Abstract

Numerous studies have shown that aging has important effects on specific functional networks of the brain and leads to brain functional connectivity decline. However, no studies have addressed the effect of aging at the wholebrain level by studying both brain functional networks (i.e., within-network connectivity) and their interaction (i.e., between-network connectivity) as well as their joint changes. In this work, based on a large sample size of neuroimaging data including 6,300 healthy adults aged between 49 and 73 years from the UK Biobank project, we first use our previously proposed priori-driven independent component analysis (ICA) method, called NeuroMark, to extract the whole-brain functional networks (FNs) and the functional network connectivity (FNC) matrix. Next, we perform a two-level statistical analysis method to identify robust agingrelated changes in FNs and FNCs, respectively. Finally, we propose a combined approach to explore the synergistic and paradoxical changes between FNs and FNCs. Results showed that the enhanced FNCs mainly occur between different functional domains, involving the default mode and cognitive control networks, while the reduced FNCs come from not only between different domains but also within the same domain, primarily relating to the visual network, cognitive control network, and cerebellum.
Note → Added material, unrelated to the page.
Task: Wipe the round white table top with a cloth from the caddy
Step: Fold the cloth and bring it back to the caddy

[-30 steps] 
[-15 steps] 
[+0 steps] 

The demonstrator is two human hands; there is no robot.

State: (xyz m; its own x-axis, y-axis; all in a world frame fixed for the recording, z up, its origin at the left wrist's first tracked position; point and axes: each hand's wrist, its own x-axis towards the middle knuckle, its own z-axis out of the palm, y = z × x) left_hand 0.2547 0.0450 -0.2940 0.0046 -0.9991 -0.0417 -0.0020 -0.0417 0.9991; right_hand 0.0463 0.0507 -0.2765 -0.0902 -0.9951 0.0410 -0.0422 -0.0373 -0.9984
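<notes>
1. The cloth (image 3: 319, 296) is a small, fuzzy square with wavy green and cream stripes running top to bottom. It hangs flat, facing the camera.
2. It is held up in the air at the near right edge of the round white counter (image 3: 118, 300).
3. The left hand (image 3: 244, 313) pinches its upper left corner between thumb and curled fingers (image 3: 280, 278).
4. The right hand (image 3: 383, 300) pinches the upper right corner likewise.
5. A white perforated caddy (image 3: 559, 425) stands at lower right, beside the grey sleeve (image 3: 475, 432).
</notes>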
Aging also greatly affects the connectivity within FNs, and the increased within-network connectivity along with aging are mainly within the sensorimotor network, while the decreased within-network connectivity significantly involves the default mode network. More importantly, many significant joint changes between FNs and FNCs involve default mode and subcortical networks. Furthermore, most synergistic changes are present between the FNCs with reduced amplitude and their linked FNs, and most paradoxical changes are present in the FNCs with enhanced amplitude and their linked FNs. In summary, our study emphasizes the diversity of brain aging and provides new evidence via novel exploratory perspectives for non-pathological aging of the whole brain.